• YOUR OBJECTIVE
Return the line containing "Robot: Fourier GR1" and every line after it through the end of the entries below, with no other lines.

(Recorded data)
______
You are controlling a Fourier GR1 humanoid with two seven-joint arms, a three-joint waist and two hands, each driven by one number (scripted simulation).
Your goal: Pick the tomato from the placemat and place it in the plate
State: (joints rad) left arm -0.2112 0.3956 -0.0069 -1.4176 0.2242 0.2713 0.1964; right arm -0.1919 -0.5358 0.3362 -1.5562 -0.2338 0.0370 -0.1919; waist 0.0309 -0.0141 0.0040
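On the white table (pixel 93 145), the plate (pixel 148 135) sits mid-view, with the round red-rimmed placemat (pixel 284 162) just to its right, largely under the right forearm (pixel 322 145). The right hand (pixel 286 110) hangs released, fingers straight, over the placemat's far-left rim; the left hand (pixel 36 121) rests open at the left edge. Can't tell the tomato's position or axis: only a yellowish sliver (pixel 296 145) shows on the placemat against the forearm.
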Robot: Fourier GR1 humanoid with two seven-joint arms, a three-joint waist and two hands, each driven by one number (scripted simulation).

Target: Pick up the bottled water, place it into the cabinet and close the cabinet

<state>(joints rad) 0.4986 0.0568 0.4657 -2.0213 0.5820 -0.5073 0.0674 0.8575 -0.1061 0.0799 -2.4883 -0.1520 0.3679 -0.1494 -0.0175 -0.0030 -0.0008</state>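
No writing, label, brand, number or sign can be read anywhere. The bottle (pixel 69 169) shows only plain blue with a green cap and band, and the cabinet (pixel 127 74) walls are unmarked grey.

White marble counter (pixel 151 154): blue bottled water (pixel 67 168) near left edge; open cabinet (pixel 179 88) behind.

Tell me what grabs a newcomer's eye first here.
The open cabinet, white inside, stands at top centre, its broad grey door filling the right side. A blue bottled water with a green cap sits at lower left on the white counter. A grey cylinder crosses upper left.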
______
• RESULT OF THIS TASK
Robot: Fourier GR1 humanoid with two seven-joint arms, a three-joint waist and two hands, each driven by one number (scripted simulation).

Target: Pick up the bottled water, place it into the cabinet and close the cabinet

<state>(joints rad) 0.4986 0.0568 0.4657 -2.0213 0.5820 -0.5073 0.0674 0.8575 -0.1061 0.0799 -2.4883 -0.1520 0.3679 -0.1494 -0.0175 -0.0030 -0.0008</state>
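No writing, label, brand, number or sign can be read anywhere. The bottle (pixel 69 169) shows only plain blue with a green cap and band, and the cabinet (pixel 127 74) walls are unmarked grey.

White marble counter (pixel 151 154): blue bottled water (pixel 67 168) near left edge; open cabinet (pixel 179 88) behind.

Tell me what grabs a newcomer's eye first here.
The open cabinet, white inside, stands at top centre, its broad grey door filling the right side. A blue bottled water with a green cap sits at lower left on the white counter. A grey cylinder crosses upper left.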

There is nothing more to add to this answer.